# Mien panzer tiger is done!



## fluke (Feb 27, 2001)

*Here it iz! 

I hope you like it*


----------



## John P (Sep 1, 1999)

:thumbsup:
The ONLY thing that might improve that is if you could make the gun flashes orange.


----------



## walsing (Aug 22, 2010)

Freakin' awesome work Fluke!


----------



## fluke (Feb 27, 2001)

*Thanks guys!*


----------



## SJF (Dec 3, 1999)

That's damned impressive! :thumbsup:

Sean


----------



## fluke (Feb 27, 2001)

Thanks Sean!


----------



## Nemorosus (Feb 1, 2002)

Very Cool! Great Sound Effects. Gotta love the recoil on the 88! Sweet! Like the other "Tiger" at the end of the video too.


----------



## fluke (Feb 27, 2001)

Thanks!
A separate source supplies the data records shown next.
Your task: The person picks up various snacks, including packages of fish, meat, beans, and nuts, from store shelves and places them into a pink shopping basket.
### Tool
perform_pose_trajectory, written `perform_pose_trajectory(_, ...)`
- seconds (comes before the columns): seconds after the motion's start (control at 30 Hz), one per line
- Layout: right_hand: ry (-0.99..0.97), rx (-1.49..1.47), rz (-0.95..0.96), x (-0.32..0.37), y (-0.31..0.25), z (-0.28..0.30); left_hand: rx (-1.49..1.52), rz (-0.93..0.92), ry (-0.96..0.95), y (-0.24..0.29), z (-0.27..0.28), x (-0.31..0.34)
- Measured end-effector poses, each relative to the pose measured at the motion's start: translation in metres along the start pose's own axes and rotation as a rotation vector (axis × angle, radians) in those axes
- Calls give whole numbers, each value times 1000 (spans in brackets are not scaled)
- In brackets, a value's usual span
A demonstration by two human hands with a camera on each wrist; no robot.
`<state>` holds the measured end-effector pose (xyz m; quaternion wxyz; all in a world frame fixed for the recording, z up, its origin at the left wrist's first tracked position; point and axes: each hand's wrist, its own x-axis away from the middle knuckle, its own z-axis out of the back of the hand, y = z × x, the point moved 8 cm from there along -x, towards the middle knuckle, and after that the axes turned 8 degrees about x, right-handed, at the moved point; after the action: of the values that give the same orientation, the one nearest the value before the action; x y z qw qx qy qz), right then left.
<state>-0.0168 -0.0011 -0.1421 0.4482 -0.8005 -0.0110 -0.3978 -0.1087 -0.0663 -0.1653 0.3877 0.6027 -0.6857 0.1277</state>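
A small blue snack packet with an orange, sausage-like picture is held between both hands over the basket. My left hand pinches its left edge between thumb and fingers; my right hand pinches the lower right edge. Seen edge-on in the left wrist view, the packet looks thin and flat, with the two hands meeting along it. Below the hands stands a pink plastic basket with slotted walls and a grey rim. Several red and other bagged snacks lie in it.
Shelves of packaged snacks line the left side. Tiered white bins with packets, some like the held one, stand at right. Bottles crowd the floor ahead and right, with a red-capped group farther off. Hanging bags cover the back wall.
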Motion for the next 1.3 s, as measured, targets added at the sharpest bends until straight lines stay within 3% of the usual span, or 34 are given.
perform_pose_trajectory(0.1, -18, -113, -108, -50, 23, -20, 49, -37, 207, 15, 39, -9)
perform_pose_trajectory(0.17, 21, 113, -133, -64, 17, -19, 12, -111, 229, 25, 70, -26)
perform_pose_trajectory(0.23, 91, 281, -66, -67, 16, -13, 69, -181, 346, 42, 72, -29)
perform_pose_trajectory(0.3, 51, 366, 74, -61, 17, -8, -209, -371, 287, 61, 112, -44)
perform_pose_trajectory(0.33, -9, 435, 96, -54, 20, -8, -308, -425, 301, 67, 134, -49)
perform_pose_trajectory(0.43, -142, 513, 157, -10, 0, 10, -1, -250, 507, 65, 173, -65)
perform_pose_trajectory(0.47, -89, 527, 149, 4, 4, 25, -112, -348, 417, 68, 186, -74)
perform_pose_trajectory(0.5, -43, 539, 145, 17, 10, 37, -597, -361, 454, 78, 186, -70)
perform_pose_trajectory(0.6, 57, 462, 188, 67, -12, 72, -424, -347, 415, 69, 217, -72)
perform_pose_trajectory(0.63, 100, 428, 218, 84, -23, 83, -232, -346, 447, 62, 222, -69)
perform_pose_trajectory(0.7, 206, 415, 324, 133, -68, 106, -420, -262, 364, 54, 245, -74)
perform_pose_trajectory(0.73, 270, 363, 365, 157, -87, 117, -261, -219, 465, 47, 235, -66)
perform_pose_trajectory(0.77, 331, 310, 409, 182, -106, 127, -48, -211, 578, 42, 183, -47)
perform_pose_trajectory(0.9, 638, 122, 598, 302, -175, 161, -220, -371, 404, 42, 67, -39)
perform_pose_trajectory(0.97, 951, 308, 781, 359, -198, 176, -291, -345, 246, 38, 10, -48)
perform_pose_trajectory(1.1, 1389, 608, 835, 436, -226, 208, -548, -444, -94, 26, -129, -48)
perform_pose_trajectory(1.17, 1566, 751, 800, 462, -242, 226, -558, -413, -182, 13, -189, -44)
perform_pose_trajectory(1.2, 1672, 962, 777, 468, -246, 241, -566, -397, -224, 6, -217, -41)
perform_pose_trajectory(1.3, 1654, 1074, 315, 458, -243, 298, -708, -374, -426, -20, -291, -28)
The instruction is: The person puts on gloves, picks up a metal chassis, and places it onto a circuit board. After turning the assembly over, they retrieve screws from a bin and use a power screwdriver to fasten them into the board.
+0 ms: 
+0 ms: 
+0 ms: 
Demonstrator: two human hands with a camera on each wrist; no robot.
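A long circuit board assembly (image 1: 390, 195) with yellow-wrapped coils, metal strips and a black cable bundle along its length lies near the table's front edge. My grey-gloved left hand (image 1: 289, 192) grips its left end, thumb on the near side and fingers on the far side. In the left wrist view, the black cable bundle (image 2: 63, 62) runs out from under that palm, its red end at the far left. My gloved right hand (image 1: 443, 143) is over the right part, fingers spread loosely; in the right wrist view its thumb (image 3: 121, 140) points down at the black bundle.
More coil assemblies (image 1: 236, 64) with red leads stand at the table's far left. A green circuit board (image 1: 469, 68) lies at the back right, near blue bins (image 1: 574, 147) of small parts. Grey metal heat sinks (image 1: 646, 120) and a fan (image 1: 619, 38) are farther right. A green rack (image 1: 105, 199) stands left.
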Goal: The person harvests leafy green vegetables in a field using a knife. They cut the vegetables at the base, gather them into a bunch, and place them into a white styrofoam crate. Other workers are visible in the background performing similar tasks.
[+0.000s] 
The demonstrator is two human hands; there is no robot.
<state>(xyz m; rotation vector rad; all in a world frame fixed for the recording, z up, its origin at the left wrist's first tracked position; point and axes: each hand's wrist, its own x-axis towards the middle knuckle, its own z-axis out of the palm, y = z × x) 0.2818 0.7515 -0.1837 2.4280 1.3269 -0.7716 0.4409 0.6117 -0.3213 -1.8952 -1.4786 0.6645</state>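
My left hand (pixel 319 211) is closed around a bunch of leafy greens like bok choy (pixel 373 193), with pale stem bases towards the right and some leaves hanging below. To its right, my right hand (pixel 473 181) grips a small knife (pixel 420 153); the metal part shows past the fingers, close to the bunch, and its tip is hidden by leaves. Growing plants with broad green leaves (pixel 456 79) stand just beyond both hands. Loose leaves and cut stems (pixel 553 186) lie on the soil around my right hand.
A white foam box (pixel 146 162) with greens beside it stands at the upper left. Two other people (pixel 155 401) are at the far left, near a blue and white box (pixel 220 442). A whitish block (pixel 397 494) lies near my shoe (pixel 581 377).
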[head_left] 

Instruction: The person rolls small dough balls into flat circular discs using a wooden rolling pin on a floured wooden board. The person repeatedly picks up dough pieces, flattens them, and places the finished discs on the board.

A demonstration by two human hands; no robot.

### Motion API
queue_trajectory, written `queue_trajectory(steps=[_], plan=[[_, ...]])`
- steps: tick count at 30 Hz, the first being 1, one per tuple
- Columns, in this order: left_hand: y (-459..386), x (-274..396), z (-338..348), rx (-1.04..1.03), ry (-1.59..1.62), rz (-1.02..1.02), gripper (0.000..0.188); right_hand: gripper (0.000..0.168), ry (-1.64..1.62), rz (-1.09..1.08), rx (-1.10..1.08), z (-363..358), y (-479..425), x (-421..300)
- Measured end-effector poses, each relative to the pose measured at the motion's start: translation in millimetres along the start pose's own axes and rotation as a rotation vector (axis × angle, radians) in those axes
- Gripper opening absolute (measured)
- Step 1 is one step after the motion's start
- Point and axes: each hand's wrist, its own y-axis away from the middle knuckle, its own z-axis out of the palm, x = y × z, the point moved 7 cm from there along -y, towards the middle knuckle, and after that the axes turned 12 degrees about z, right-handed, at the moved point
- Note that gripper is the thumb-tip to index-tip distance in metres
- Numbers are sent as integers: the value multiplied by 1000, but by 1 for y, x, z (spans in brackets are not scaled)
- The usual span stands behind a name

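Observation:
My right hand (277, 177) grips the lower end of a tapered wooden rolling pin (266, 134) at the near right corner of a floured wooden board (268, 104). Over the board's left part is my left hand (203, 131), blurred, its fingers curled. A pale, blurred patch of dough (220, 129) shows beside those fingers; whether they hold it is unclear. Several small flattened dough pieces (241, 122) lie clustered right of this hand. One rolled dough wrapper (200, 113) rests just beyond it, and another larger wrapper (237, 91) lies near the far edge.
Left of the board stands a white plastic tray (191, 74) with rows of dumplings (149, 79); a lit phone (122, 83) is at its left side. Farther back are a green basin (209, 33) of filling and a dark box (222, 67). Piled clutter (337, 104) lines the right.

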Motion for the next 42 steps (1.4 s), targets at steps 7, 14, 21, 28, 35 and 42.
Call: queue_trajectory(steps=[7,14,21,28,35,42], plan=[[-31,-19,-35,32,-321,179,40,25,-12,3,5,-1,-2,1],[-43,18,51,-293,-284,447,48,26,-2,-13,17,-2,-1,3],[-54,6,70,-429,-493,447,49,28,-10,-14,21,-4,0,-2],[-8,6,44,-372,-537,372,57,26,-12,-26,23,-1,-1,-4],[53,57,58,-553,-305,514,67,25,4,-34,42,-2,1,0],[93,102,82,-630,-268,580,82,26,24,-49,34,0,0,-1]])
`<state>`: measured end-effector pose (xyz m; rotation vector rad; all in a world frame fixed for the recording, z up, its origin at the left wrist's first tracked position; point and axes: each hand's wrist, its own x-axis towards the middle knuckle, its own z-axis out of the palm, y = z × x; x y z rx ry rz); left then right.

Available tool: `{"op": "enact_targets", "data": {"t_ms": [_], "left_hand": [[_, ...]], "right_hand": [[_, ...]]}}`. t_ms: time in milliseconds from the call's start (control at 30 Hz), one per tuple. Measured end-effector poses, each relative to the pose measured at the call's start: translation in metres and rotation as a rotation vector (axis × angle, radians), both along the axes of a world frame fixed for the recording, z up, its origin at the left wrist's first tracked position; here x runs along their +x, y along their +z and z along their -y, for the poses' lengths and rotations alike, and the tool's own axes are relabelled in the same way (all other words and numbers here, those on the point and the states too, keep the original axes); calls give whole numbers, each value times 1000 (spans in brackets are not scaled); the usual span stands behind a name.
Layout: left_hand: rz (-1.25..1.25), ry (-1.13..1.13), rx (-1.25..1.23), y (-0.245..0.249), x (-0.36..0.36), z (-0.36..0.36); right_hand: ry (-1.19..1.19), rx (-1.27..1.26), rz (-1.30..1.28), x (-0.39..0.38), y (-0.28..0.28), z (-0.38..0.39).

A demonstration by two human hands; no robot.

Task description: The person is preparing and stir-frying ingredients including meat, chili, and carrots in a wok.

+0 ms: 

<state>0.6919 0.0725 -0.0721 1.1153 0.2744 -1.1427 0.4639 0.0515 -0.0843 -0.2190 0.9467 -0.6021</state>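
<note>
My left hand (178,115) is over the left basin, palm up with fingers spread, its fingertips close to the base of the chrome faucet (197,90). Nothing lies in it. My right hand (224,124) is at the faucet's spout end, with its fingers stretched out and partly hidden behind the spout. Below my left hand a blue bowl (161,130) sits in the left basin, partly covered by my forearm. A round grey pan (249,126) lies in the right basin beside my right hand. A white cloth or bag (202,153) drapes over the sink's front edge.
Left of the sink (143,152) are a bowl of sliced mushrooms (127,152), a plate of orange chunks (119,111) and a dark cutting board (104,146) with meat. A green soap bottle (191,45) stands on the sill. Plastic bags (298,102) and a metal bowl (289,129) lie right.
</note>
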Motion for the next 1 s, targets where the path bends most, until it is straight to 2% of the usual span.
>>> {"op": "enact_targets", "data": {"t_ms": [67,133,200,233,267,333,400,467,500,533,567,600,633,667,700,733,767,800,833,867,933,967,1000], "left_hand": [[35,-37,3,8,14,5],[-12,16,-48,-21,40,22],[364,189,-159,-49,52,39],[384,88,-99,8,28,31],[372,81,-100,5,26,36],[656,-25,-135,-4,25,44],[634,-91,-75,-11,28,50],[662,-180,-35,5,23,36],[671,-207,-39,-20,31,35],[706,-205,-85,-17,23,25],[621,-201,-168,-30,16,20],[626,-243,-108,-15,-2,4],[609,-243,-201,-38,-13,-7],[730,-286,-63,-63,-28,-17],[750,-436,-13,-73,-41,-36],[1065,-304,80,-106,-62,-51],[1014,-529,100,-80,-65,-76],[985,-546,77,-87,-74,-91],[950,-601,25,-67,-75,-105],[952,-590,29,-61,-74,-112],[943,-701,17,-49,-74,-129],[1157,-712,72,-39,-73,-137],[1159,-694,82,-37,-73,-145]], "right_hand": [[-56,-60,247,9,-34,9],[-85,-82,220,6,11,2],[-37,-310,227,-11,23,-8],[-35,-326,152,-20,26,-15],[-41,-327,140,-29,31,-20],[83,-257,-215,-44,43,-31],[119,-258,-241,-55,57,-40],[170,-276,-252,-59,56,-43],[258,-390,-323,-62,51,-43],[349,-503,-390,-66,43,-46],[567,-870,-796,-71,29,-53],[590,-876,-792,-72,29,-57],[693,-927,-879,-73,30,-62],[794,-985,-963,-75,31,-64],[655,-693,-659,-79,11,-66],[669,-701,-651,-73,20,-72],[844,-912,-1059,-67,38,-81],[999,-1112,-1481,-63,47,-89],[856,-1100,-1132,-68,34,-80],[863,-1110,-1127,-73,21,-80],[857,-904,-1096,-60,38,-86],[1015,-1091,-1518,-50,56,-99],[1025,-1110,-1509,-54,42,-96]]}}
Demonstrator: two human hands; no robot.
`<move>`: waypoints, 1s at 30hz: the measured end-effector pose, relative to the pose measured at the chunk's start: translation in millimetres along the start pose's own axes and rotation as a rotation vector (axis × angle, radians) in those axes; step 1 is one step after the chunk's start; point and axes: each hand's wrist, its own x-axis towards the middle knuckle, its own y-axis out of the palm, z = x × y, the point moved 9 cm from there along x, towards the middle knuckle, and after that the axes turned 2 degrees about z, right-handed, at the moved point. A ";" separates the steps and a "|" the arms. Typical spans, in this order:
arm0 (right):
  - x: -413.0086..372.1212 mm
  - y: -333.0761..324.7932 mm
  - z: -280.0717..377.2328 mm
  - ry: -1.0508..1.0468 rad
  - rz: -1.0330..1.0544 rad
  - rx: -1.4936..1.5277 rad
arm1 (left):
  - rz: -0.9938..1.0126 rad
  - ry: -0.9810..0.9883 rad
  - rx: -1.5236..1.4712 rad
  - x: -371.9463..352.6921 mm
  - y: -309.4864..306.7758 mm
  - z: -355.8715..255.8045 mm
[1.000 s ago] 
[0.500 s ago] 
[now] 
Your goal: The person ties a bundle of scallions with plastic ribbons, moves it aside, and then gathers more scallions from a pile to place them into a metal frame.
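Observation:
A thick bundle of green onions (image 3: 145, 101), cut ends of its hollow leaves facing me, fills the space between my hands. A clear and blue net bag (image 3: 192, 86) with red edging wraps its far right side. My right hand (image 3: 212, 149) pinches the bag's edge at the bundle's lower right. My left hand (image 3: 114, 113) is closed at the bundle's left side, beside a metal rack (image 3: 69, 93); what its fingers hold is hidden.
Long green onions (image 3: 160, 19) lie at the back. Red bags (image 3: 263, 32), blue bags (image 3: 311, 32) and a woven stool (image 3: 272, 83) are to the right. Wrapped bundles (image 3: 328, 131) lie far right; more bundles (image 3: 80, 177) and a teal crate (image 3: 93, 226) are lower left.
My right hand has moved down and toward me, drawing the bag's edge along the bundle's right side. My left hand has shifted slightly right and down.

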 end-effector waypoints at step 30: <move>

Thats my Girlfriend's cat....its cute but kinda high strung.

Well.....I have been chasing it around the house with my tank :tongue:


----------



## Fernando Mureb (Nov 12, 2006)

OUTSTANDING, FLUKE!!!

Now, you are obliged to tell us, in details, how you got the deflection movement of the turret and the cannon's quadrant and recoil movements. They are perfect!

Did you make all the mechanics?


----------



## fluke (Feb 27, 2001)

Thanks Dude!

The motions are all preset in the Control board from CLARK MODEL
All the actions are via standard hobby servo's except the Turret 
rotation that is a hobby motor in a gear box from the original 1/16th
RC toy.

I will try to post some images later on


----------



## fluke (Feb 27, 2001)

Here is the rear formation lamp that is not seen in the video.

The rear light is made of two micro green LED's and the tube is cut from a glass
camera flash tube then lightly sanded to simulate a worn lens.


----------



## Nemorosus (Feb 1, 2002)

fluke said:


> Thanks! Thats my Girlfriend's cat....its cute but kinda high strung.
> 
> Well.....I have been chasing it around the house with my tank :tongue:


That cat has Tiger on it's tail!


----------



## iamweasel (Aug 14, 2000)

Mein Gott, dass ist einfach nur wundervoll :thumbsup:


----------



## Parts Pit Mike (Jan 3, 2001)

Well done!
:thumbsup:


----------



## fluke (Feb 27, 2001)

*Thank you Mine Freunds! *


----------